- Exercise -
Down to the last line, reproduce the data below exactly.

- Provided material -
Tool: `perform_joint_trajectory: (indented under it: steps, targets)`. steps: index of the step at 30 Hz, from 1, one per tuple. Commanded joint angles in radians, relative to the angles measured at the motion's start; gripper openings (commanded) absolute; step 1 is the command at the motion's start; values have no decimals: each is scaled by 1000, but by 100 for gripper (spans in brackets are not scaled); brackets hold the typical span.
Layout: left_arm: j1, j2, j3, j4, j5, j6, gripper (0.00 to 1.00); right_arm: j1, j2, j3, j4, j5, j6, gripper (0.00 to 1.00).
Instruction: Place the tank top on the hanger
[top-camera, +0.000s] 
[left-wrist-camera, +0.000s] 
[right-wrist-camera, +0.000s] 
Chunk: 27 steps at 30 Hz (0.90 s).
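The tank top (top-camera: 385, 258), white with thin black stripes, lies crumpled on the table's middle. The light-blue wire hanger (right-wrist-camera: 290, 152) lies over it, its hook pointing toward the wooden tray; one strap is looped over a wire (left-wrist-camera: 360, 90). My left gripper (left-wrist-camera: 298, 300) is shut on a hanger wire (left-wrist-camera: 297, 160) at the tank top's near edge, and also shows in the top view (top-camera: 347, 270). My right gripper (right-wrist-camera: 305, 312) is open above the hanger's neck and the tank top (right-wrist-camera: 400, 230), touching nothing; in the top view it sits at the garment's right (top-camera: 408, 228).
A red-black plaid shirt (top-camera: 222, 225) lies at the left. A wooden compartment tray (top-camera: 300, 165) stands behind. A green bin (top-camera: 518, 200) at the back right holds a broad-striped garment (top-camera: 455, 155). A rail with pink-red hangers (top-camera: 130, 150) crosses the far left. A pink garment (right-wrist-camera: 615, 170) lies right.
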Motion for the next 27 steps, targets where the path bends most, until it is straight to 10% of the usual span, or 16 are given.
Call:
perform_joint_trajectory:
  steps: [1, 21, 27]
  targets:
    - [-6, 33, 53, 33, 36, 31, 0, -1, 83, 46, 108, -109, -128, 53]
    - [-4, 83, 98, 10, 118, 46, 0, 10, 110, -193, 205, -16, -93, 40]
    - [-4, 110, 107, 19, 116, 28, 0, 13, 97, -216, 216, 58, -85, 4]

- Task response -
Tool: `perform_joint_trajectory: (indented under it: steps, targets)`. steps: index of the step at 30 Hz, from 1, one per tuple. Commanded joint angles in radians, relative to the angles measured at the motion's start; gripper openings (commanded) absolute; step 1 is the command at the motion's start; values have no decimals: each is scaled by 1000, but by 100 for gripper (spans in brackets are not scaled); brackets hold the typical span.
Layout: left_arm: j1, j2, j3, j4, j5, j6, gripper (0.00 to 1.00); right_arm: j1, j2, j3, j4, j5, j6, gripper (0.00 to 1.00).
Instruction: Place the tank top on the hanger
[top-camera, +0.000s] 
[left-wrist-camera, +0.000s] 
[right-wrist-camera, +0.000s] 
Chunk: 27 steps at 30 Hz (0.90 s).
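The tank top (top-camera: 385, 258), white with thin black stripes, lies crumpled on the table's middle. The light-blue wire hanger (right-wrist-camera: 290, 152) lies over it, its hook pointing toward the wooden tray; one strap is looped over a wire (left-wrist-camera: 360, 90). My left gripper (left-wrist-camera: 298, 300) is shut on a hanger wire (left-wrist-camera: 297, 160) at the tank top's near edge, and also shows in the top view (top-camera: 347, 270). My right gripper (right-wrist-camera: 305, 312) is open above the hanger's neck and the tank top (right-wrist-camera: 400, 230), touching nothing; in the top view it sits at the garment's right (top-camera: 408, 228).
A red-black plaid shirt (top-camera: 222, 225) lies at the left. A wooden compartment tray (top-camera: 300, 165) stands behind. A green bin (top-camera: 518, 200) at the back right holds a broad-striped garment (top-camera: 455, 155). A rail with pink-red hangers (top-camera: 130, 150) crosses the far left. A pink garment (right-wrist-camera: 615, 170) lies right.
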Motion for the next 27 steps, targets where the path bends most, until it is straight to 10% of the usual span, or 16 are given.
Call:
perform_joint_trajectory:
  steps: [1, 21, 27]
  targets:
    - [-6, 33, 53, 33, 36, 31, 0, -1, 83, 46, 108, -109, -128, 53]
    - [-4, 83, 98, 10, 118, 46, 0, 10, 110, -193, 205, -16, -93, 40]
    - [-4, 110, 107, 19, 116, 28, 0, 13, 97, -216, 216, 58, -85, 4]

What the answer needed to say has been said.